**EXERCISE OBJECTIVE**: Search the entries below for "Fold" and copy each matching line.
LISTED RECORDS: Begin
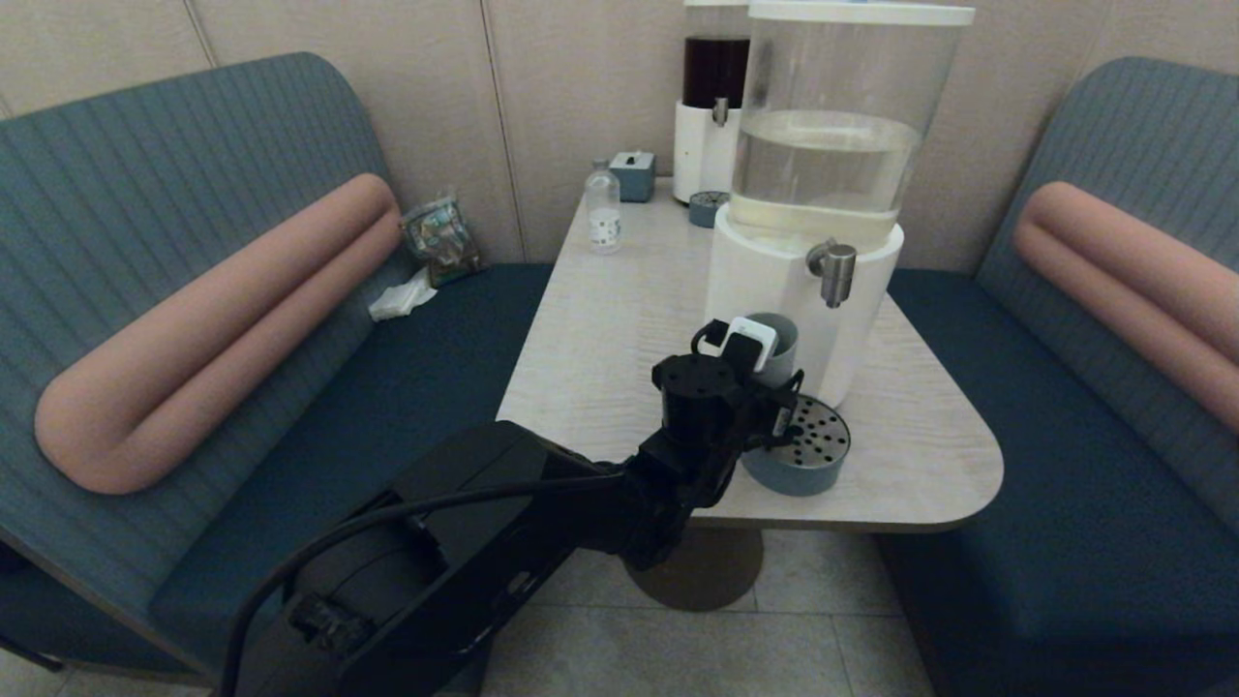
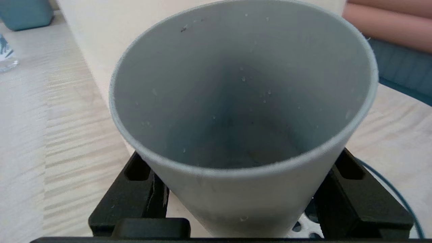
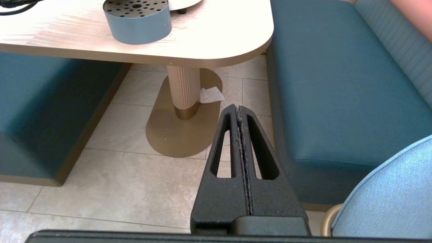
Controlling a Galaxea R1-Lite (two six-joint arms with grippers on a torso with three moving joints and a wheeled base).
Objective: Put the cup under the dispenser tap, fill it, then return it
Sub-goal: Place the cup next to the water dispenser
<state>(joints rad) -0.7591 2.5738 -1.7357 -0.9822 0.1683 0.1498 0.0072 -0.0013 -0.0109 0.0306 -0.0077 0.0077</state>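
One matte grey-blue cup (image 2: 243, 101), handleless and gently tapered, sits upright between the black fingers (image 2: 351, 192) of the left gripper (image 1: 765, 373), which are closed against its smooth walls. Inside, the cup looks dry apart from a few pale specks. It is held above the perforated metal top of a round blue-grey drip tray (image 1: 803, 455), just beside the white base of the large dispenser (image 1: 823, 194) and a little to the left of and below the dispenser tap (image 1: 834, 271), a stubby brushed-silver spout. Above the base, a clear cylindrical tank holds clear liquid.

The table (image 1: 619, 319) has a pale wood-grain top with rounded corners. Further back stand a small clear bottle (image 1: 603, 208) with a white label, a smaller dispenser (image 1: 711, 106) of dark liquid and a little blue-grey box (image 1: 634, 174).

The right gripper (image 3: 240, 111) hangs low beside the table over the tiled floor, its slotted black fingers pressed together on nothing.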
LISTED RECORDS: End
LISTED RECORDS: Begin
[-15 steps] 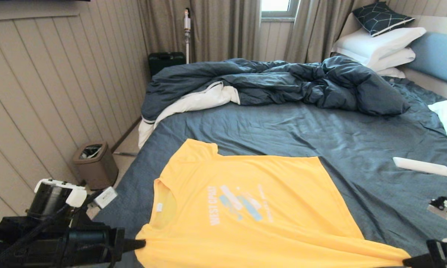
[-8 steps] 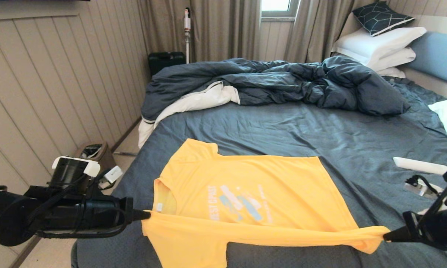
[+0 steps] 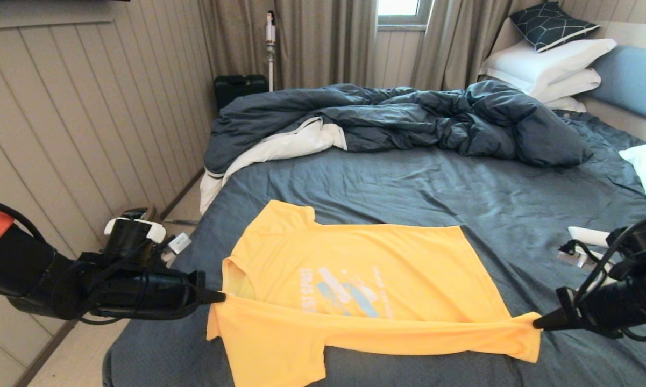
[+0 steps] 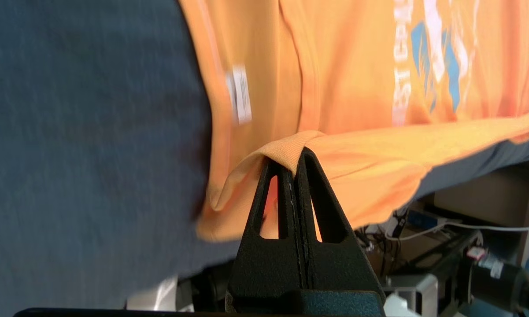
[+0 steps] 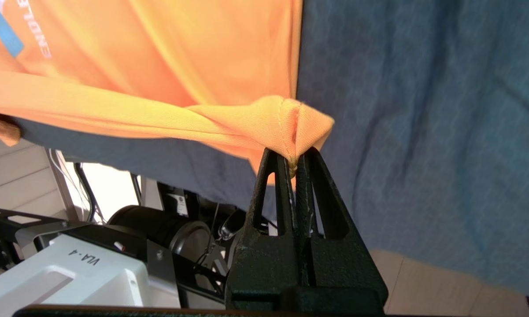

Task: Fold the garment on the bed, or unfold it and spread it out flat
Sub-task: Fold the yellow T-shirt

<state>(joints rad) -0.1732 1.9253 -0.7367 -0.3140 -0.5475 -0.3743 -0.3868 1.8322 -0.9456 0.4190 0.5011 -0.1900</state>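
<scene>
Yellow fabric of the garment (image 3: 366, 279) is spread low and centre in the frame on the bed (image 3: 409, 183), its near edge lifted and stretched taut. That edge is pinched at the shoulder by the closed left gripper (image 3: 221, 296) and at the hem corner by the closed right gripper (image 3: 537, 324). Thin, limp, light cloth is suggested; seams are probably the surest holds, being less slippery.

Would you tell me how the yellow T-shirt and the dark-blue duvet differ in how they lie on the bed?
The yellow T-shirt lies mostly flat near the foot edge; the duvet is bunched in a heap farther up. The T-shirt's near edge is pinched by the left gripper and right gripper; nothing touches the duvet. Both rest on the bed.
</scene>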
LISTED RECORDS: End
**SOLUTION BELOW**:
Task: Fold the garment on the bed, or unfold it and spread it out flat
Sub-task: Fold the yellow T-shirt

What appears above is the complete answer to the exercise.